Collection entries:
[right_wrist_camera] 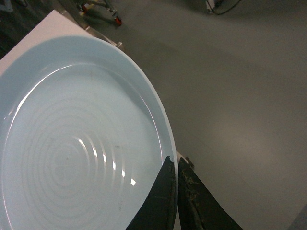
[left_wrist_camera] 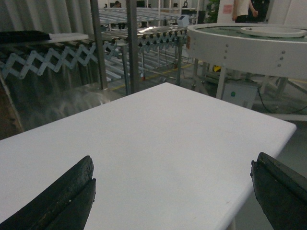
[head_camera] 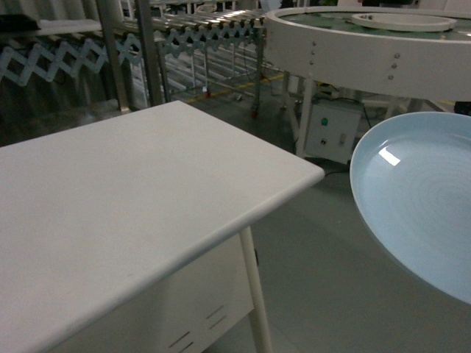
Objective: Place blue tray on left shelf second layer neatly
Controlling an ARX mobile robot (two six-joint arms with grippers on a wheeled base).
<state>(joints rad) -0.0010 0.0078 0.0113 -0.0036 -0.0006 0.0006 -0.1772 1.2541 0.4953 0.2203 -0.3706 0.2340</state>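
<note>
- White table [head_camera: 132, 213]: fills the left and centre of the head view, its rounded corner pointing toward the right.
- Round white conveyor table [head_camera: 368, 55]: upper right of the head view, on legs over the grey floor [head_camera: 316, 265].
- Roller conveyor [head_camera: 199, 33]: top of the head view, behind the table.
- Blue tray [head_camera: 419, 202]: right edge of the head view, held off the table and over the floor, tilted; concentric rings show in its base.
- Right gripper [right_wrist_camera: 176, 165]: bottom centre of its wrist view, fingers clenched on the tray's rim.
- Left gripper [left_wrist_camera: 172, 191]: fingers spread wide at the lower corners of its wrist view, over the table, grasping nothing.
</note>
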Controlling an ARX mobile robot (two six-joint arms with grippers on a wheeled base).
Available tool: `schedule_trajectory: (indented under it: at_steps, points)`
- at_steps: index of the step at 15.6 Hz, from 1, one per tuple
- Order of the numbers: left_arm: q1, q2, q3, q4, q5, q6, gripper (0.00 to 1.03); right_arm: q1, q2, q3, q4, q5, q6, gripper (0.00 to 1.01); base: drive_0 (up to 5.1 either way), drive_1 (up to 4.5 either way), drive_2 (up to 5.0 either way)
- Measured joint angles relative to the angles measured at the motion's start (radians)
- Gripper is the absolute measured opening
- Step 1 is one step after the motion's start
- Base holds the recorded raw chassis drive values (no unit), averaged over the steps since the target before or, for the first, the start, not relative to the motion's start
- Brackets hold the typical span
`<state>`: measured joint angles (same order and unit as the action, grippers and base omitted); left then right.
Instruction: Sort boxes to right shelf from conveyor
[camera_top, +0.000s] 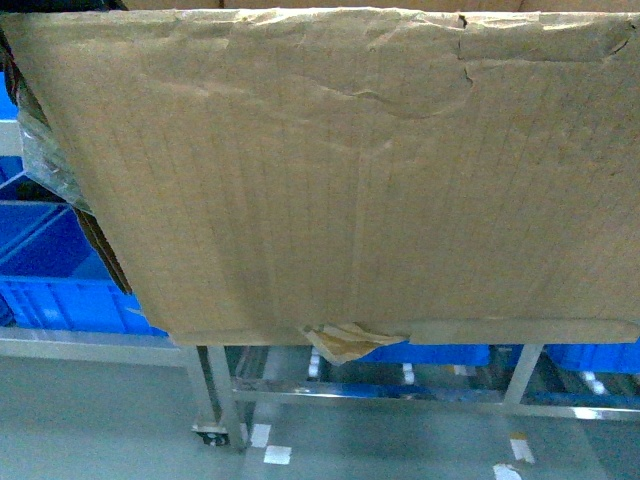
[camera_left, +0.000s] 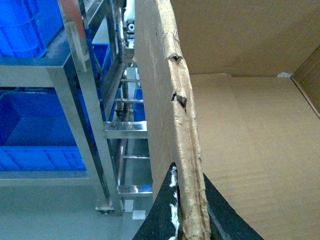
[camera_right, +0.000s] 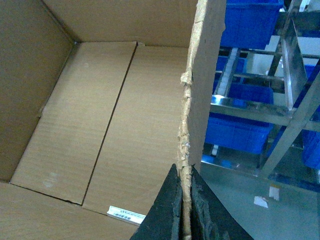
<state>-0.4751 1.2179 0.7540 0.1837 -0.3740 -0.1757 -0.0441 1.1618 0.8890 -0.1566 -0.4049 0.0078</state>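
Observation:
The brown cardboard box (camera_top: 350, 180) is held up and tilted, and its underside fills the head view, with peeling tape (camera_top: 345, 340) at the bottom seam. My left gripper (camera_left: 192, 220) is shut on the box's ragged left wall edge (camera_left: 180, 115). On the right wall edge (camera_right: 200, 75), my right gripper (camera_right: 186, 210) is shut, its black fingers (camera_right: 167, 215) pinching the cardboard. The box interior (camera_right: 125, 115) looks empty apart from a white label (camera_right: 125, 215). The steel shelf (camera_top: 370, 395) stands just behind and below the box. The conveyor is out of view, and neither gripper shows in the head view.
Blue plastic crates (camera_top: 60, 290) sit on the steel rack tiers to the left and behind (camera_right: 240, 130). Shiny rack uprights (camera_left: 85, 100) stand close to the box's left wall. The grey floor (camera_top: 100, 420) below carries white tape marks and a rack foot (camera_top: 212, 432).

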Motion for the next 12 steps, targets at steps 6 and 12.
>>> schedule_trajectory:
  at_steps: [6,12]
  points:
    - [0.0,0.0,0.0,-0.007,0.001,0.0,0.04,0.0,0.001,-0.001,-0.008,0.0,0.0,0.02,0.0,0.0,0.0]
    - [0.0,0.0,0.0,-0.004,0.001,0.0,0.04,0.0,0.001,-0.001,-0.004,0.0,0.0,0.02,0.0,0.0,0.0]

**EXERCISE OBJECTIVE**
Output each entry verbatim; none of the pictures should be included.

**RESULT FOR THIS TASK**
[right_wrist_camera] 
[left_wrist_camera] 
[head_camera] 
Objective: Place blue tray on left shelf second layer neatly
Controlling an ARX mobile robot (two six-joint arms with grippers on a wheeled base).
<state>(joints rad) -0.0010 0.0078 0.0113 -0.0036 -0.0006 0.0006 -0.1772 1.2541 0.4953 0.2203 -0.3706 0.2340</state>
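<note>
- White table [head_camera: 132, 213]: fills the left and centre of the head view, its rounded corner pointing toward the right.
- Round white conveyor table [head_camera: 368, 55]: upper right of the head view, on legs over the grey floor [head_camera: 316, 265].
- Roller conveyor [head_camera: 199, 33]: top of the head view, behind the table.
- Blue tray [head_camera: 419, 202]: right edge of the head view, held off the table and over the floor, tilted; concentric rings show in its base.
- Right gripper [right_wrist_camera: 176, 165]: bottom centre of its wrist view, fingers clenched on the tray's rim.
- Left gripper [left_wrist_camera: 172, 191]: fingers spread wide at the lower corners of its wrist view, over the table, grasping nothing.
</note>
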Controlling an ARX mobile robot (two six-joint arms with grippers on a wheeled base).
Available tool: `schedule_trajectory: (indented under it: at_steps, points)`
- at_steps: index of the step at 15.6 Hz, from 1, one per tuple
- Order of the numbers: left_arm: q1, q2, q3, q4, q5, q6, gripper (0.00 to 1.03); right_arm: q1, q2, q3, q4, q5, q6, gripper (0.00 to 1.01); base: drive_0 (up to 5.1 either way), drive_1 (up to 4.5 either way), drive_2 (up to 5.0 either way)
- Measured joint angles relative to the angles measured at the motion's start (radians)
- Gripper is the absolute measured opening
- Step 1 is one step after the motion's start
- Base holds the recorded raw chassis drive values (no unit), averaged over the steps since the target before or, for the first, the start, not relative to the motion's start
- Brackets hold the typical span
`<state>`: measured joint angles (same order and unit as the action, grippers and base omitted); left then right.
Instruction: Sort boxes to right shelf from conveyor
[camera_top, +0.000s] 
[camera_left, +0.000s] 
[camera_right, +0.000s] 
<state>-0.4751 1.2179 0.7540 0.1837 -0.3740 -0.1757 -0.0441 1.1618 0.8890 -0.1566 -0.4049 0.0078</state>
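Observation:
The brown cardboard box (camera_top: 350, 180) is held up and tilted, and its underside fills the head view, with peeling tape (camera_top: 345, 340) at the bottom seam. My left gripper (camera_left: 192, 220) is shut on the box's ragged left wall edge (camera_left: 180, 115). On the right wall edge (camera_right: 200, 75), my right gripper (camera_right: 186, 210) is shut, its black fingers (camera_right: 167, 215) pinching the cardboard. The box interior (camera_right: 125, 115) looks empty apart from a white label (camera_right: 125, 215). The steel shelf (camera_top: 370, 395) stands just behind and below the box. The conveyor is out of view, and neither gripper shows in the head view.
Blue plastic crates (camera_top: 60, 290) sit on the steel rack tiers to the left and behind (camera_right: 240, 130). Shiny rack uprights (camera_left: 85, 100) stand close to the box's left wall. The grey floor (camera_top: 100, 420) below carries white tape marks and a rack foot (camera_top: 212, 432).
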
Motion for the next 12 steps, targets at steps 6 and 12.
>>> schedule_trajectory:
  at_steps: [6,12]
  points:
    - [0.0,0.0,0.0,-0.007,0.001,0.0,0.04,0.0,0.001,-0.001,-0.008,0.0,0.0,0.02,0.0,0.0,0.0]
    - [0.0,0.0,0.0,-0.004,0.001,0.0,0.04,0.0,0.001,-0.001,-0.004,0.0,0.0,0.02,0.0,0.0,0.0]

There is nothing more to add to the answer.